What you have to do — The expected output is the complete data, reproduced exactly.

Provided data —
_ _ _ _ _ _ _
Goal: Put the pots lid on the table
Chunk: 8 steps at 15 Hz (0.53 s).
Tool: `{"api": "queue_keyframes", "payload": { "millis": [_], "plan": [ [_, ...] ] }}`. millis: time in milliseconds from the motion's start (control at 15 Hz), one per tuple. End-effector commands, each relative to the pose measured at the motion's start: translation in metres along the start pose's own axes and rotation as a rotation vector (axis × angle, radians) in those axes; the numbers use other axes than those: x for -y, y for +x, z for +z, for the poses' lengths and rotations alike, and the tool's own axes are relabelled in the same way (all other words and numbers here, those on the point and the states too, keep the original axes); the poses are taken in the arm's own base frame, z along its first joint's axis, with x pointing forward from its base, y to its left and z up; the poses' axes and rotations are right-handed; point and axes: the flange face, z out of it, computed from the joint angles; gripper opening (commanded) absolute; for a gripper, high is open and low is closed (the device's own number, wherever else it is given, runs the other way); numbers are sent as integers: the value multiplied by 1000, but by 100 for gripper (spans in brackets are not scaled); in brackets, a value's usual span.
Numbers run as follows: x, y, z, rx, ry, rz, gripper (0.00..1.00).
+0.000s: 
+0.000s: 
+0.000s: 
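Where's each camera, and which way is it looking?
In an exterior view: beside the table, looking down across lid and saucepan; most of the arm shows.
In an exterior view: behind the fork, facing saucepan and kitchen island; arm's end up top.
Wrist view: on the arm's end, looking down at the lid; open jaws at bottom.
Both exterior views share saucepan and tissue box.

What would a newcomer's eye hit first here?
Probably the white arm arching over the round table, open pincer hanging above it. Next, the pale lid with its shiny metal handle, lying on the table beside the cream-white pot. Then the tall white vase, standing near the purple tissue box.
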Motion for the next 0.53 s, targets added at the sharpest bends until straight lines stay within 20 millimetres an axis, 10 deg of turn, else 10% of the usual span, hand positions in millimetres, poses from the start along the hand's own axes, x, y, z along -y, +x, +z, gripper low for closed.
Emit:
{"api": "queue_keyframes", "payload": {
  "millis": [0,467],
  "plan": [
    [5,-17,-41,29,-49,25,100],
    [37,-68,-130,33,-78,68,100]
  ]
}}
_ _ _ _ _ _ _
Response for this exercise —
Goal: Put the pots lid on the table
Chunk: 8 steps at 15 Hz (0.53 s).
Tool: `{"api": "queue_keyframes", "payload": { "millis": [_], "plan": [ [_, ...] ] }}`. millis: time in milliseconds from the motion's start (control at 15 Hz), one per tuple. End-effector commands, each relative to the pose measured at the motion's start: translation in metres along the start pose's own axes and rotation as a rotation vector (axis × angle, radians) in those axes; the numbers use other axes than those: x for -y, y for +x, z for +z, for the poses' lengths and rotations alike, and the tool's own axes are relabelled in the same way (all other words and numbers here, those on the point and the states too, keep the original axes); the poses are taken in the arm's own base frame, z along its first joint's axis, with x pointing forward from its base, y to its left and z up; the poses' axes and rotations are right-handed; point and axes: the flange face, z out of it, computed from the joint angles; gripper opening (commanded) absolute; for a gripper, high is open and low is closed (the device's own number, wherever else it is given, runs the other way); numbers are sent as integers: the value multiplied by 1000, but by 100 for gripper (spans in brackets are not scaled); in brackets, a value's usual span.
Numbers run as follows: x, y, z, rx, ry, rz, gripper (0.00..1.00).
+0.000s: 
+0.000s: 
+0.000s: 
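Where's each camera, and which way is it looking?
In an exterior view: beside the table, looking down across lid and saucepan; most of the arm shows.
In an exterior view: behind the fork, facing saucepan and kitchen island; arm's end up top.
Wrist view: on the arm's end, looking down at the lid; open jaws at bottom.
Both exterior views share saucepan and tissue box.

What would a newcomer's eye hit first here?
Probably the white arm arching over the round table, open pincer hanging above it. Next, the pale lid with its shiny metal handle, lying on the table beside the cream-white pot. Then the tall white vase, standing near the purple tissue box.
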Motion for the next 0.53 s, targets added at the sharpest bends until straight lines stay within 20 millimetres an axis, 10 deg of turn, else 10% of the usual span, hand positions in millimetres, poses from the start along the hand's own axes, x, y, z along -y, +x, +z, gripper low for closed.
Emit:
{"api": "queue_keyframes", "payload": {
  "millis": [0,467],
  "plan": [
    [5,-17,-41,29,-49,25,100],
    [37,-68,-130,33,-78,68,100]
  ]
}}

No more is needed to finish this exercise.